Print the data verbatim. Leave every image out.

********

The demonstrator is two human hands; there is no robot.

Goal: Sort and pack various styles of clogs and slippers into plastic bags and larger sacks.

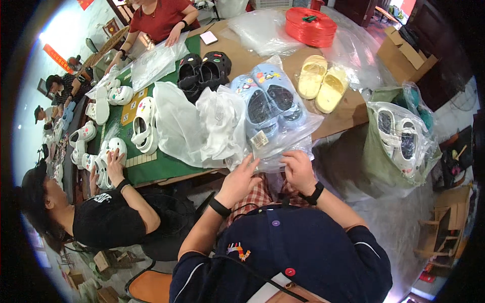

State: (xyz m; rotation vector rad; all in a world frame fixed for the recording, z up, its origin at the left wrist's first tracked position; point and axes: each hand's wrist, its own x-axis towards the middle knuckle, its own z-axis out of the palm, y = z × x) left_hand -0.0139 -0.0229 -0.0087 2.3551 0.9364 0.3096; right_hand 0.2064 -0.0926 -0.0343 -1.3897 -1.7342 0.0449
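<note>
Blue clogs (269, 91) lie in a clear bag (305, 123) on the bench (349, 114), long axis running away and slightly left, beyond the left hand (240, 179) and right hand (300, 173), equally near at the bag's edge, whether their grip clamps it I cannot tell.

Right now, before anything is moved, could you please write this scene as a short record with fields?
Left hand: at the near edge of a clear bag; grip unclear
Right hand: at the same edge, farther right; grip unclear
Inside bag: light blue clogs with colourful charms
Left of bag: crumpled white wrapping
Beyond wrapping: black clogs
Right of bag: yellow slippers
Far side: red roll of twine
Right side: green sack with plastic-wrapped white shoes
Co-workers: person in black, at left, touching white clogs; person in red, across the table
</note>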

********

(Result of the exercise)
The demonstrator is two human hands; there is no robot.

Goal: Sort and pack various styles of clogs and slippers into plastic bags and larger sacks.


State: (xyz m; rotation vector rad; all in a world frame fixed for the recording, z up, its origin at the left wrist's first tracked position; point and axes: each hand's wrist, its own x-axis towards the middle knuckle, its own z-axis out of the palm, y = z × x) left_hand -0.0139 -0.0229 -0.0087 2.3551 0.9364 0.3096; right_hand 0.2064 -0.0926 -0.0343 -1.3897 -1.7342 0.0449
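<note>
Blue clogs (269, 91) lie in a clear bag (305, 123) on the bench (349, 114), long axis running away and slightly left, beyond the left hand (240, 179) and right hand (300, 173), equally near at the bag's edge, whether their grip clamps it I cannot tell.

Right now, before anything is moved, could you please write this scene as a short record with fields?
Left hand: at the near edge of a clear bag; grip unclear
Right hand: at the same edge, farther right; grip unclear
Inside bag: light blue clogs with colourful charms
Left of bag: crumpled white wrapping
Beyond wrapping: black clogs
Right of bag: yellow slippers
Far side: red roll of twine
Right side: green sack with plastic-wrapped white shoes
Co-workers: person in black, at left, touching white clogs; person in red, across the table
</note>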

This exercise requires no further work.